### Activity
When the line containing "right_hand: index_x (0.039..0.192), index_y" appears in the data below, begin copying there and stop only after the line containing "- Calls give".

### Data

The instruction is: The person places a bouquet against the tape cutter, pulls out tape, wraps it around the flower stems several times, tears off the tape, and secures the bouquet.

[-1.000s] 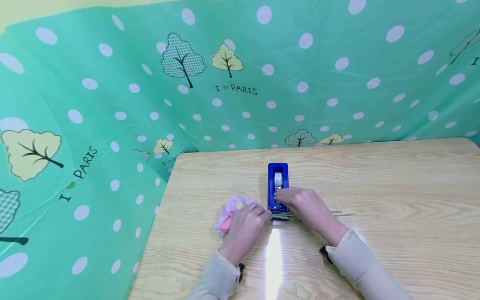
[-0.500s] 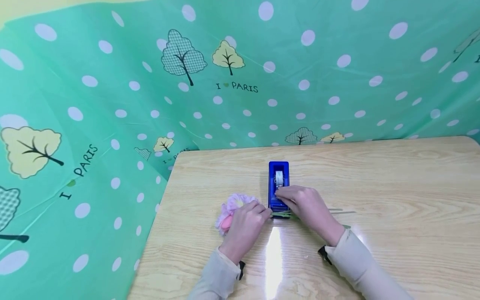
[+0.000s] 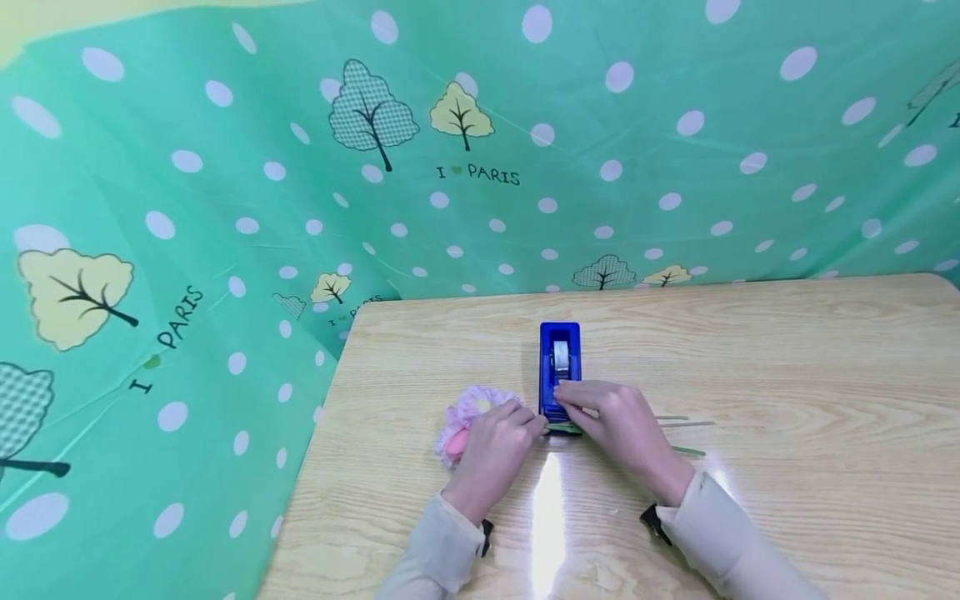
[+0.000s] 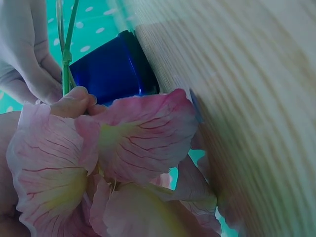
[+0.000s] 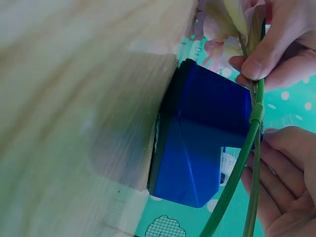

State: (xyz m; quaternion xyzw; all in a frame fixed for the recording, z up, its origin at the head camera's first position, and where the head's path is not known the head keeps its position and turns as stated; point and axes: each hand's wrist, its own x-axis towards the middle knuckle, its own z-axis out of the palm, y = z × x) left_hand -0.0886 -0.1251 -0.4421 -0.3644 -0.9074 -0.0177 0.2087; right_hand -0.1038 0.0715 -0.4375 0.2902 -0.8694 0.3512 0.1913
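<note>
My left hand (image 3: 497, 454) pinches the green stems (image 5: 236, 182) of artificial flowers just below the blooms (image 3: 472, 407). Pink-veined petals (image 4: 145, 136) fill much of the left wrist view. Across the near end of a blue tape dispenser (image 3: 549, 367) the stems run rightward, passing under my right hand (image 3: 628, 429). That hand has thumb and forefinger together over the dispenser, between its tape roll (image 3: 561, 357) and cutting end. A faint clear strip of tape (image 5: 282, 121) shows at its fingertips in the right wrist view.
The wooden table (image 3: 810, 400) extends far to the right. A green patterned cloth (image 3: 510, 108) hangs behind it and along the left side. Stem ends (image 3: 688, 451) stick out past my right wrist.
My right fingertips have shifted slightly down the dispenser, toward its near end. A green stem end has come into sight beside the right wrist. The left hand keeps its hold on the stems.
</note>
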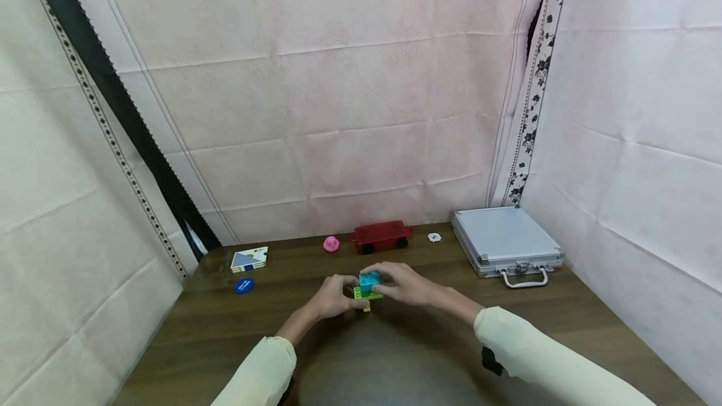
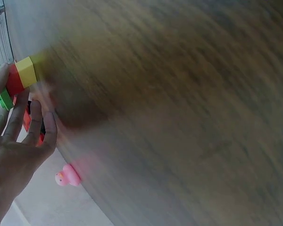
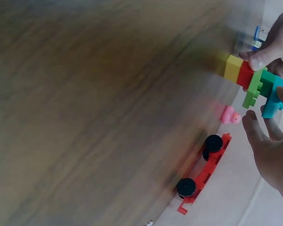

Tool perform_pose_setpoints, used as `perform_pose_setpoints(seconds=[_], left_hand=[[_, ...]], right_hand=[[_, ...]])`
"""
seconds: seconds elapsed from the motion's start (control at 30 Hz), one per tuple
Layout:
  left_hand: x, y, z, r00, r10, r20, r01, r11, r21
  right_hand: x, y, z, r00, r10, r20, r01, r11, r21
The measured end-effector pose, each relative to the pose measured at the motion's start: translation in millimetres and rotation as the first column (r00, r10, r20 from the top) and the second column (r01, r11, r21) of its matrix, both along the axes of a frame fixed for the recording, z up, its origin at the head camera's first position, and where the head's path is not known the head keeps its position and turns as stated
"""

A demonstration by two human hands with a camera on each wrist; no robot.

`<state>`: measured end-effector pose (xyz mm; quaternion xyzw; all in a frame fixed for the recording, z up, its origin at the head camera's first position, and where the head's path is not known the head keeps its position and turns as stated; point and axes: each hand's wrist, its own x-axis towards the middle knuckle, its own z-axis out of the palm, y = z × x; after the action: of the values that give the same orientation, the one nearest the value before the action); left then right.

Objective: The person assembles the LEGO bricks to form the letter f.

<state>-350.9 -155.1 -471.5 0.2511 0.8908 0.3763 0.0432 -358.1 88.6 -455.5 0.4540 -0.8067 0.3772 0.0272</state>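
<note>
A small tower of toy building bricks stands on the table between the two hands. From the bottom up it has a yellow brick [image 3: 233, 68], a red brick [image 3: 245, 74], a wider lime green brick [image 3: 253, 91], a darker green brick [image 3: 270, 83] and a turquoise brick [image 1: 369, 280] on top. My left hand [image 1: 334, 297] grips the tower low down, its thumb across the red brick in the right wrist view. With thumb and fingers my right hand [image 1: 405, 283] holds the turquoise brick. Fingers partly cover the tower in the head view.
Behind the hands are a pink rubber duck [image 1: 331, 244], a red toy wagon [image 1: 382, 237] with black wheels and a small white piece [image 1: 434, 237]. A silver case [image 1: 507, 242] lies at right. Flat picture pieces [image 1: 249, 259] and a blue disc [image 1: 244, 286] lie at left.
</note>
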Motion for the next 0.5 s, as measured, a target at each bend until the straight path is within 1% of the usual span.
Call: perform_pose_setpoints(seconds=[0.1, 0.23, 0.33, 0.5], left_hand=[[0.4, 2, -0.8, 1.0, -0.012, -0.026, 0.012, 1.0, -0.007], [1.6, 7, -1.4, 0.998, -0.037, -0.04, 0.037, 0.999, -0.019], [3.9, 12, -1.7, 0.998, -0.045, -0.044, 0.044, 0.999, -0.019], [7.8, 20, -1.6, 0.998, -0.03, -0.054, 0.031, 0.999, 0.012]], right_hand=[[2.5, 1, -1.4, 1.0, -0.006, 0.008, 0.006, 1.0, 0.008], [4.8, 5, -0.1, 0.999, -0.039, 0.0, 0.039, 0.999, 0.022], [4.8, 8, 0.3, 0.997, -0.074, 0.0, 0.074, 0.997, 0.034], [3.5, 16, 0.4, 0.988, -0.132, 0.074, 0.128, 0.99, 0.06]])
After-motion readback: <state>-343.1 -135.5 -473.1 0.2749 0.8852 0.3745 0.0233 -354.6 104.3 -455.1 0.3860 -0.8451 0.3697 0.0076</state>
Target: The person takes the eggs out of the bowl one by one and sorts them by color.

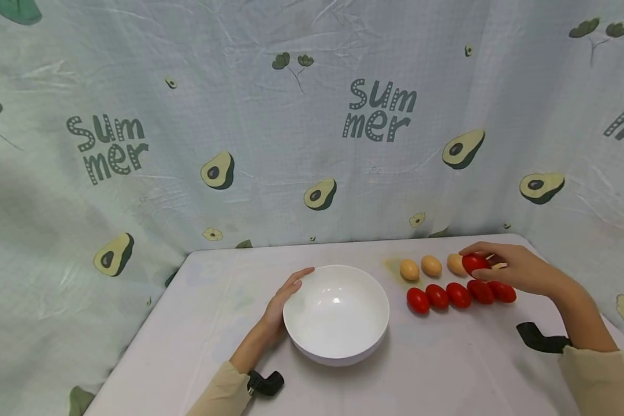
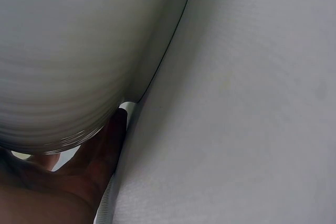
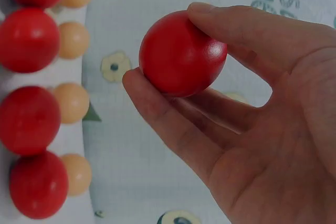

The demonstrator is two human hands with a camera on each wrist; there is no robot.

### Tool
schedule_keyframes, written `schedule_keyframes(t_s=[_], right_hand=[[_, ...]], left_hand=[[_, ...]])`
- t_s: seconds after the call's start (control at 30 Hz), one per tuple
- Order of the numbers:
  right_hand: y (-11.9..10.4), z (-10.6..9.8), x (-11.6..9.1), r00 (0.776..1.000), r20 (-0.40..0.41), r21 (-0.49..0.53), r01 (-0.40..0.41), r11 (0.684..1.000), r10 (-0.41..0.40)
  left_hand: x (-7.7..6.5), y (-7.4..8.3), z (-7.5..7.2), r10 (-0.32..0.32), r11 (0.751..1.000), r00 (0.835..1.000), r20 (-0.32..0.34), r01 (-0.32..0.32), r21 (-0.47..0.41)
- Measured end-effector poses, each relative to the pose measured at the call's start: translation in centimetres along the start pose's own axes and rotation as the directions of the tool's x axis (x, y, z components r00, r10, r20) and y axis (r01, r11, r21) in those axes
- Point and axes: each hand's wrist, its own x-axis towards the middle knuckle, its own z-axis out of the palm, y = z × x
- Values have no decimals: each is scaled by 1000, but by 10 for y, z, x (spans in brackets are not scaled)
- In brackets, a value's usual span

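Note:
A white bowl (image 1: 337, 312) stands upright on the table, and my left hand (image 1: 275, 309) rests against its left outer side. In the left wrist view, fingers of that hand (image 2: 100, 171) touch the curved wall low down; the rest are partly hidden behind the bowl. To the right, my right hand (image 1: 525, 267) pinches a red egg (image 3: 178, 56) between thumb and fingertips, raised above the table. Beneath and in front of it lies a row of several red eggs (image 1: 438, 296). Behind that row sit tan eggs (image 1: 431, 266), some partly covered by the right hand.
The table (image 1: 208, 323) has a pale cover, and its far edge meets a hanging cloth (image 1: 270, 127) printed with avocados and lettering. Dark straps with small mounts (image 1: 543, 340) sit at both wrists. Table surface lies between the bowl and the eggs.

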Motion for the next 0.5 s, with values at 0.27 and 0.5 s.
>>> schedule_keyframes(t_s=[0.27, 0.5], right_hand=[[33, -8, -5, 997, -14, 5, -70, 998, 70], [61, -16, -18, 987, -8, 27, -163, 986, 163]], left_hand=[[-1, 2, 0, 5, 1000, 1000, -4, -5, -2], [0, 0, 1, 6, 1000, 1000, 2, -6, 9]])
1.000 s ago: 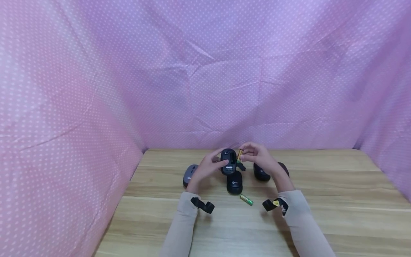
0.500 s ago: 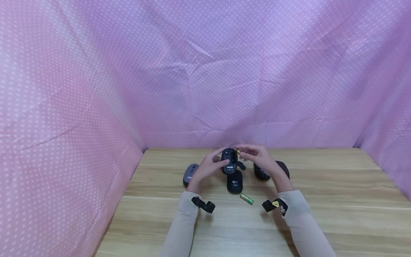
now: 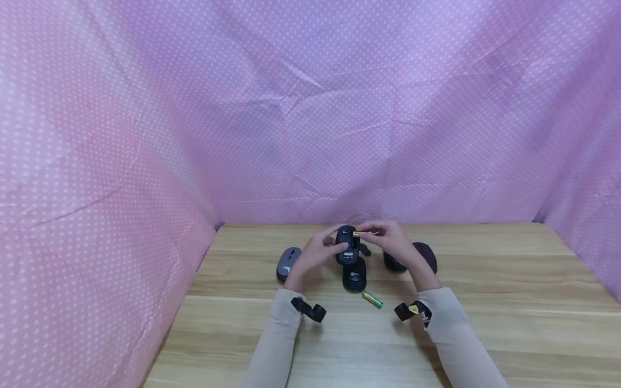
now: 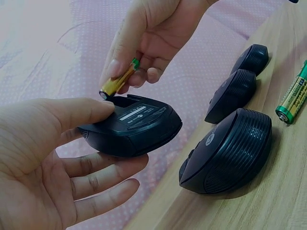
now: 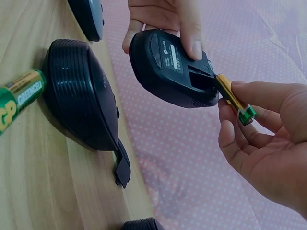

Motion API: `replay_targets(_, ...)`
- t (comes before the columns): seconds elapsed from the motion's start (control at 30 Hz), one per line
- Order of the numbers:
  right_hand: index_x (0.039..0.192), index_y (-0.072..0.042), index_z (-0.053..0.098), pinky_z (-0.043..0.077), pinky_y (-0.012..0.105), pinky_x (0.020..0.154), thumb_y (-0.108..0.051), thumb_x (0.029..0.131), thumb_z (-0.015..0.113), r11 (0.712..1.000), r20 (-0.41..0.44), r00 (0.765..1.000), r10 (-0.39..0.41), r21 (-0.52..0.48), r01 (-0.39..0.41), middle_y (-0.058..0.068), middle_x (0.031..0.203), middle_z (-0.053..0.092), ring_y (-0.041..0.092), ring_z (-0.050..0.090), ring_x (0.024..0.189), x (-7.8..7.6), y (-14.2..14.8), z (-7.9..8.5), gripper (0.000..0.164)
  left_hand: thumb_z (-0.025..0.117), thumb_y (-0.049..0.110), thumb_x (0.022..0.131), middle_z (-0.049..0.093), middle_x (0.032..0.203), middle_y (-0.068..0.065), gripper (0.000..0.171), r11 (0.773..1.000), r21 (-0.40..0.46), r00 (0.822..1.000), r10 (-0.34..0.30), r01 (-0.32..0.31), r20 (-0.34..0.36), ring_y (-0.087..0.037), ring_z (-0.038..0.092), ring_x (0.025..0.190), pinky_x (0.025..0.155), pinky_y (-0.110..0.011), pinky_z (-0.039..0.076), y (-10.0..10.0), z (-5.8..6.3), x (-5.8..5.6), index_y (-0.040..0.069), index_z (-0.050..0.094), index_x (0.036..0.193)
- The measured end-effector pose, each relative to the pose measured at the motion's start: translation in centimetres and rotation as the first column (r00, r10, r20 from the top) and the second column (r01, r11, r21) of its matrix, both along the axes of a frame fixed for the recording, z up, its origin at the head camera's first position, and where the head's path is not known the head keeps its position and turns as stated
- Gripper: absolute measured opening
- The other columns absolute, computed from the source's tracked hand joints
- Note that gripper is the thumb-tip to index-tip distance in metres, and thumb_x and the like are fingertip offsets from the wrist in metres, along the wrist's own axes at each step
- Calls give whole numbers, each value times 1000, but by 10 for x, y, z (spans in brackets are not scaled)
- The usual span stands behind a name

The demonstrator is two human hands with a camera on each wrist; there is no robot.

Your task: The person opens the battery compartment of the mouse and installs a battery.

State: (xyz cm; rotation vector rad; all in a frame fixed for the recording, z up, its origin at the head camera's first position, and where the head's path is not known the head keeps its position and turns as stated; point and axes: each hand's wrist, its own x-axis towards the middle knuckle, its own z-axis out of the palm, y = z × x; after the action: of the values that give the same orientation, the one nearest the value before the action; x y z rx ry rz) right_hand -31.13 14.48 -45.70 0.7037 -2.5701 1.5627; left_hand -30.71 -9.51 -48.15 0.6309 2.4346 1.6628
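My left hand grips a black computer mouse, its underside turned up and the thumb lying across it. In the right wrist view the mouse's battery slot is uncovered. A gold and green battery is pinched between thumb and fingers of my right hand, one end at the slot's edge. On the table below, another black mouse stands upright. A second green and gold battery lies in front of it. Beside that mouse lies a small black cover piece.
A grey mouse sits to the left, by my left forearm. Two dark mice, one of them a brownish mouse, stand on the right, partly behind my right hand. A pink dotted cloth hangs behind the wooden table.
My right hand has moved left and turned the battery from nearly upright to lying sideways, its end now at the mouse's slot. The left hand and mouse have barely shifted.
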Motion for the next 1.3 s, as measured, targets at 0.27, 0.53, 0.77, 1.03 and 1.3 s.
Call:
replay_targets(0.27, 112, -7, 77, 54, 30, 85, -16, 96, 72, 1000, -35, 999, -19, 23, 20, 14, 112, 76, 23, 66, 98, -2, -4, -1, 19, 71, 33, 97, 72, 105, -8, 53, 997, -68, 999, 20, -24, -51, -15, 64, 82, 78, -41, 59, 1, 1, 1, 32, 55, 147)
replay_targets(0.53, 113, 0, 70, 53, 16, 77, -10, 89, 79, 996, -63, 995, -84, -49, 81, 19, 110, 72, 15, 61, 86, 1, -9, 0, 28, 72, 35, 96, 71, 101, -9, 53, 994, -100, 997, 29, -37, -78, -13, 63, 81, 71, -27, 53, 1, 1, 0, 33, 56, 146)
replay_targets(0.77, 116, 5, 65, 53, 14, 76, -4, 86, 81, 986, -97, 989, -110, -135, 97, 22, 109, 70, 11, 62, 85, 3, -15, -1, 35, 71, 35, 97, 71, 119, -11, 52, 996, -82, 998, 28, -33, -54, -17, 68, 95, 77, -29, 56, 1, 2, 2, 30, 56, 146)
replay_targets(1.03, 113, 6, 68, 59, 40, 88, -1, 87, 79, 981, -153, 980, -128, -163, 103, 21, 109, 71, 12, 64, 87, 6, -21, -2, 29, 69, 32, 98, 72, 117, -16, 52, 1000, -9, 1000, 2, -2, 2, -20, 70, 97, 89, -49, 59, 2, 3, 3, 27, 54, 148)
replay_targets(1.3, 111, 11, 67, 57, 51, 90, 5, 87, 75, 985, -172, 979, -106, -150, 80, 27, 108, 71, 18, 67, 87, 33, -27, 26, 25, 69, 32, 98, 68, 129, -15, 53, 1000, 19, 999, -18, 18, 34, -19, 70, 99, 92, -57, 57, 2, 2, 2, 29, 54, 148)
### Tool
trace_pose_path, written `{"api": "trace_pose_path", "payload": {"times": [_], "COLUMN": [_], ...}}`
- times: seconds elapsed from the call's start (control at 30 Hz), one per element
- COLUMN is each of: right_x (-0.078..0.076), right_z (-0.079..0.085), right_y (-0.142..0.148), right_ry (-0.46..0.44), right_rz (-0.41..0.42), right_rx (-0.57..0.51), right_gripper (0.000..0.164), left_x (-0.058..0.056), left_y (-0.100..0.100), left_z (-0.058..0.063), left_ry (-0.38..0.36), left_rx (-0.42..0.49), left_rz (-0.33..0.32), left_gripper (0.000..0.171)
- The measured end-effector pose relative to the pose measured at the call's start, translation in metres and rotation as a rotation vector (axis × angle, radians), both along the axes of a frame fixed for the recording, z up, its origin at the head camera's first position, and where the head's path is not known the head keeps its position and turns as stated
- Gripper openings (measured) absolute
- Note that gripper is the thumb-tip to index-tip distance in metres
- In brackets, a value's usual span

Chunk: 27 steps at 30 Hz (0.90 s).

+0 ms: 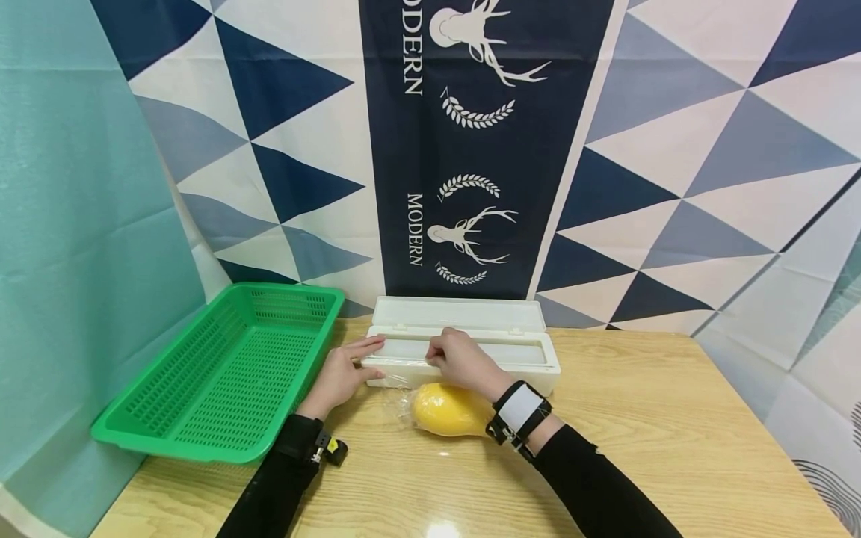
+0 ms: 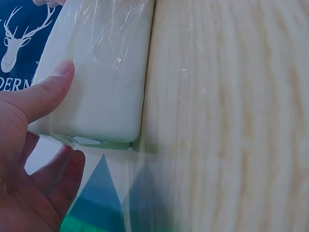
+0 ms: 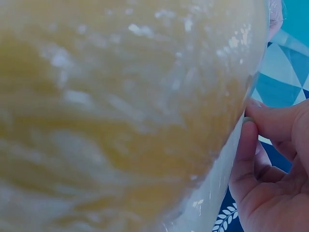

### Result of the task
  right_hand: index_x (0.039..0.192), index_y (-0.072..0.042), index_z (-0.053..0.098), pinky_z (-0.043..0.077), pinky_y (-0.012..0.105), pinky_x (0.020..0.154), thumb_y (-0.108..0.051), thumb_x (0.029..0.131), thumb_z (-0.015..0.113), r11 (0.712..1.000), r20 (-0.41..0.44), r00 (0.765..1.000), r10 (-0.39..0.41), r21 (-0.52..0.48), r01 (-0.39..0.41), middle_y (-0.058..0.068), middle_x (0.031..0.203), middle_z (-0.053..0.092), ring_y (-0.041..0.092), ring_z (-0.050..0.090), ring_x (0.024..0.189), x (-7.8..7.6), y (-14.2..14.8), z (-7.9..8.5), gripper (0.000..0.164)
  left_hand: thumb_z (-0.025..0.117), thumb_y (-0.049..0.110), thumb_x (0.022..0.131), middle_z (-0.049..0.093), middle_x (0.032..0.203), middle_y (-0.068..0.065), gripper (0.000..0.171), r11 (0.773..1.000), r21 (-0.40..0.46), r00 (0.822..1.000), r10 (-0.34..0.30), r01 (-0.32..0.31), r20 (-0.34..0.36), ring_y (-0.087..0.037), ring_z (-0.038..0.092), ring_x (0.025..0.190), pinky_x (0.025..0.155), pinky_y (-0.110..0.011), pinky_z (-0.039..0.076), y (-10.0..10.0), z (-5.8..6.3), x (-5.8..5.6), index_y (-0.040..0.069), index_z (-0.050..0.094), index_x (0.036..0.193)
- The measured end-effector pose, each relative to the pose measured at the motion's start: translation in centimetres and rotation as the first column (r00, r10, r20 from the top) and the second column (r01, r11, r21) of its matrix, both along the axes of a frame fixed for the recording, z up, its origin at the head camera's first position, and where the head's path is not known the head keeps its position and turns as stated
- Gripper: absolute measured opening
- The other columns absolute, computed from the source's tracked hand joints
- Note that gripper is the thumb-tip to index-tip distance in metres, and thumb_x and the like are fingertip offsets from the wrist in metres, along the wrist's own axes at each step
- Calls give whole numbers, each value times 1000, but by 10 for x, y, z (spans in brackets are not scaled)

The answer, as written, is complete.